The United Nations has allocated $100 million to fight hunger in Africa and the Middle East as the spillover effects of the war in Ukraine threaten to push millions even closer to famine.
The contribution from the Central Emergency Response Fund (CERF), which was announced on Thursday, will go towards relief projects in six African countries and Yemen.
The money will enable UN agencies and their partners to provide critical support, including food, cash, nutritional help, medical services, shelter, and clean water.
“Hundreds of thousands of children are going to sleep hungry every night while their parents are worried sick about how to feed them. A war halfway around the world makes their prospects even worse. This allocation will save lives,” Martin Griffiths, the UN Emergency Relief Coordinator said.
The CERF funding will support humanitarian operations, with $30 million for the Horn of Africa, divided between Somalia, Ethiopia, and Kenya.
Another $20 million will go to Yemen, while Sudan will also receive the same amount.
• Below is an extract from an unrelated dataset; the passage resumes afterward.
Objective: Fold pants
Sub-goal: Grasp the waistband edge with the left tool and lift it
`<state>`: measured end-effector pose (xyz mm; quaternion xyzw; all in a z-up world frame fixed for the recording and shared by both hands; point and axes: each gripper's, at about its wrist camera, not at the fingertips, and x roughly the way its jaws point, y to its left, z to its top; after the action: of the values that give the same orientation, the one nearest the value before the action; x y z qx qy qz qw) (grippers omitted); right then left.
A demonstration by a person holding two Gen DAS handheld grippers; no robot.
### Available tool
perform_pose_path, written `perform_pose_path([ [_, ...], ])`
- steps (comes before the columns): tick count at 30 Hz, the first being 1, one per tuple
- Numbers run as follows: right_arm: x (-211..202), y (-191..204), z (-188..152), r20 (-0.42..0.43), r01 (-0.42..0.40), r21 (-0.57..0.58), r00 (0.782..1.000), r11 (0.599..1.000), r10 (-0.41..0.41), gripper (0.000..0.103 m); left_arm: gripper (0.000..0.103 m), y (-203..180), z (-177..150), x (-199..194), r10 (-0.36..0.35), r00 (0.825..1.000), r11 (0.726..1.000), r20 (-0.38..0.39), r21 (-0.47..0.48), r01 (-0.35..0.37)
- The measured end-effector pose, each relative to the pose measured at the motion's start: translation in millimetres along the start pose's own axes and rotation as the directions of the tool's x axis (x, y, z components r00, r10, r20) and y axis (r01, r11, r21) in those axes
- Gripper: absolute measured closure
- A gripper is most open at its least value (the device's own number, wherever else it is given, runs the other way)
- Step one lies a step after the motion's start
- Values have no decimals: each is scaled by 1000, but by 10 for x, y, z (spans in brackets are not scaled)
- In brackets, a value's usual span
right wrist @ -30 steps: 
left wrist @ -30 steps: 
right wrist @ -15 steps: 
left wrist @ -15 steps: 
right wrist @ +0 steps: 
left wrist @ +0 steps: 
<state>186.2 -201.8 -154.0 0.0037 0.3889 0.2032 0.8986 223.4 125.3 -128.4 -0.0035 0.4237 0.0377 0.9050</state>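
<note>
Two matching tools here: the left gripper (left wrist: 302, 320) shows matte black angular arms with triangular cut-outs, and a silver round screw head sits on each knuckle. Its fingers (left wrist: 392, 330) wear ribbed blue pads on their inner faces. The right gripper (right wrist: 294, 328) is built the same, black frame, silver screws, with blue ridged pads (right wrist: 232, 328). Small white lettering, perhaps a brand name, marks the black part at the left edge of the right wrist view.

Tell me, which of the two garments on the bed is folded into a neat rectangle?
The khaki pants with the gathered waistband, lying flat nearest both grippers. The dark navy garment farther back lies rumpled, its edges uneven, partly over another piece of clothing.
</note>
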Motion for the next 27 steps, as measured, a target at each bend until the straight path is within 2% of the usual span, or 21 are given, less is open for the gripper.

South Sudan will be allocated $15 million, as will Nigeria.
Food insecurity in these countries is mainly being driven by armed conflict, drought and economic turmoil, and the Ukraine conflict is making a dire situation even worse.
UN Secretary-General António Guterres warned this week that the Ukraine conflict has triggered a “global and systemic emergency” across the food, energy and financial sectors.
The crisis risks pushing as many as 1.7 billion people globally, or more than one-fifth of the planet — into poverty, destitution, and hunger.